* Your goal *
Every line of the material has to be retyped exactly.

* Available data *
-----

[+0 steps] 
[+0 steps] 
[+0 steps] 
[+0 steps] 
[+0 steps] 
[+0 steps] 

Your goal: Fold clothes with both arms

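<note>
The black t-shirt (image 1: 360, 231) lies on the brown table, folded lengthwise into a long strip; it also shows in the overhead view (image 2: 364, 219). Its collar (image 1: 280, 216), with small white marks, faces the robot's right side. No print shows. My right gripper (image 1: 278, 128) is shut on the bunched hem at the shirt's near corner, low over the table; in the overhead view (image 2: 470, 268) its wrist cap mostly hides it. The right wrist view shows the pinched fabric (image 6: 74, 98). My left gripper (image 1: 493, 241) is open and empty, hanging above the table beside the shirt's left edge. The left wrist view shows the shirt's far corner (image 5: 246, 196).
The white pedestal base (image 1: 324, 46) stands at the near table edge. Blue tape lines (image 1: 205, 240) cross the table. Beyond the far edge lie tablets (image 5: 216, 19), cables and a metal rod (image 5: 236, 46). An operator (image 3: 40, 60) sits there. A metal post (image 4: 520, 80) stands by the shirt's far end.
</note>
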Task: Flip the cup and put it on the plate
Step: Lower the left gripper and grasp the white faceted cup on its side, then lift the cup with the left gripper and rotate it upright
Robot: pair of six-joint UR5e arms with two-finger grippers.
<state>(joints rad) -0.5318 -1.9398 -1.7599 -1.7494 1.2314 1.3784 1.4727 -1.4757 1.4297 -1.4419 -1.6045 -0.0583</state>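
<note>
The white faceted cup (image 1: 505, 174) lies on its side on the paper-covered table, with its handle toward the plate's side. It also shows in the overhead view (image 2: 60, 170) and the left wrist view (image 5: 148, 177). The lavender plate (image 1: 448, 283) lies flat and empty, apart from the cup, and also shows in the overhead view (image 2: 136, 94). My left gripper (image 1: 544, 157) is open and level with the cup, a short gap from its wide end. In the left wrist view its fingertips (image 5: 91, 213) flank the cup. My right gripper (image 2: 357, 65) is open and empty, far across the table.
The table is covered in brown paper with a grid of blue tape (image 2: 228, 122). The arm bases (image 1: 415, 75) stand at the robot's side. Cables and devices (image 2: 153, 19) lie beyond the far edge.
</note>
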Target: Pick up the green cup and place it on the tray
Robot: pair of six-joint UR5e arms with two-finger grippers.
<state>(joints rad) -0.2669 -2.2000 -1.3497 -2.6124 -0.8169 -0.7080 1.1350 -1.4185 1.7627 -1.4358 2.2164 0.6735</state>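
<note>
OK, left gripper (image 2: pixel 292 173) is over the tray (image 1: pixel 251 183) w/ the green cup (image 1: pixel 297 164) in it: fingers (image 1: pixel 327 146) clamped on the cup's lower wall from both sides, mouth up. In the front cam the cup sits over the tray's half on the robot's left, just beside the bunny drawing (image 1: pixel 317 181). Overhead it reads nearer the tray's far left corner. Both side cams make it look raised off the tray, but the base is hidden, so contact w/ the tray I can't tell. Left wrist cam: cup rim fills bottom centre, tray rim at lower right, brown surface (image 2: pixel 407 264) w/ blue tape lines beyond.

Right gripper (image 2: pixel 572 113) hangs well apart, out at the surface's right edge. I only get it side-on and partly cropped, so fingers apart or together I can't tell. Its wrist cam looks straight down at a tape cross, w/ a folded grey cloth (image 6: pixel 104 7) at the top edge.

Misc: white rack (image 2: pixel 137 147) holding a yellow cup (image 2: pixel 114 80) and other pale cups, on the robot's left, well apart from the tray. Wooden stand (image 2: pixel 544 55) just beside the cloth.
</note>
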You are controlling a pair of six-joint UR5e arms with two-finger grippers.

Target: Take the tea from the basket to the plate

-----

* Task response *
[+0 steps] 
[+0 steps] 
[+0 steps] 
[+0 steps] 
[+0 steps] 
[+0 steps] 

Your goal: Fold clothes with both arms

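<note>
The black t-shirt (image 1: 360, 231) lies on the brown table, folded lengthwise into a long strip; it also shows in the overhead view (image 2: 364, 219). Its collar (image 1: 280, 216), with small white marks, faces the robot's right side. No print shows. My right gripper (image 1: 278, 128) is shut on the bunched hem at the shirt's near corner, low over the table; in the overhead view (image 2: 470, 268) its wrist cap mostly hides it. The right wrist view shows the pinched fabric (image 6: 74, 98). My left gripper (image 1: 493, 241) is open and empty, hanging above the table beside the shirt's left edge. The left wrist view shows the shirt's far corner (image 5: 246, 196).
The white pedestal base (image 1: 324, 46) stands at the near table edge. Blue tape lines (image 1: 205, 240) cross the table. Beyond the far edge lie tablets (image 5: 216, 19), cables and a metal rod (image 5: 236, 46). An operator (image 3: 40, 60) sits there. A metal post (image 4: 520, 80) stands by the shirt's far end.
</note>
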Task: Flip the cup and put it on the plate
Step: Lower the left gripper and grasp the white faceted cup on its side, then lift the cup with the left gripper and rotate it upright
Robot: pair of six-joint UR5e arms with two-finger grippers.
<state>(joints rad) -0.5318 -1.9398 -1.7599 -1.7494 1.2314 1.3784 1.4727 -1.4757 1.4297 -1.4419 -1.6045 -0.0583</state>
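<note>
The white faceted cup (image 1: 505, 174) lies on its side on the paper-covered table, with its handle toward the plate's side. It also shows in the overhead view (image 2: 60, 170) and the left wrist view (image 5: 148, 177). The lavender plate (image 1: 448, 283) lies flat and empty, apart from the cup, and also shows in the overhead view (image 2: 136, 94). My left gripper (image 1: 544, 157) is open and level with the cup, a short gap from its wide end. In the left wrist view its fingertips (image 5: 91, 213) flank the cup. My right gripper (image 2: 357, 65) is open and empty, far across the table.
The table is covered in brown paper with a grid of blue tape (image 2: 228, 122). The arm bases (image 1: 415, 75) stand at the robot's side. Cables and devices (image 2: 153, 19) lie beyond the far edge.
</note>
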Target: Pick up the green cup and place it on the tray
Robot: pair of six-joint UR5e arms with two-finger grippers.
<state>(joints rad) -0.2669 -2.2000 -1.3497 -2.6124 -0.8169 -0.7080 1.1350 -1.4185 1.7627 -1.4358 2.2164 0.6735</state>
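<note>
OK, left gripper (image 2: pixel 292 173) is over the tray (image 1: pixel 251 183) w/ the green cup (image 1: pixel 297 164) in it: fingers (image 1: pixel 327 146) clamped on the cup's lower wall from both sides, mouth up. In the front cam the cup sits over the tray's half on the robot's left, just beside the bunny drawing (image 1: pixel 317 181). Overhead it reads nearer the tray's far left corner. Both side cams make it look raised off the tray, but the base is hidden, so contact w/ the tray I can't tell. Left wrist cam: cup rim fills bottom centre, tray rim at lower right, brown surface (image 2: pixel 407 264) w/ blue tape lines beyond.

Right gripper (image 2: pixel 572 113) hangs well apart, out at the surface's right edge. I only get it side-on and partly cropped, so fingers apart or together I can't tell. Its wrist cam looks straight down at a tape cross, w/ a folded grey cloth (image 6: pixel 104 7) at the top edge.

Misc: white rack (image 2: pixel 137 147) holding a yellow cup (image 2: pixel 114 80) and other pale cups, on the robot's left, well apart from the tray. Wooden stand (image 2: pixel 544 55) just beside the cloth.
</note>
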You are controlling a pair of six-joint UR5e arms with two-finger grippers.

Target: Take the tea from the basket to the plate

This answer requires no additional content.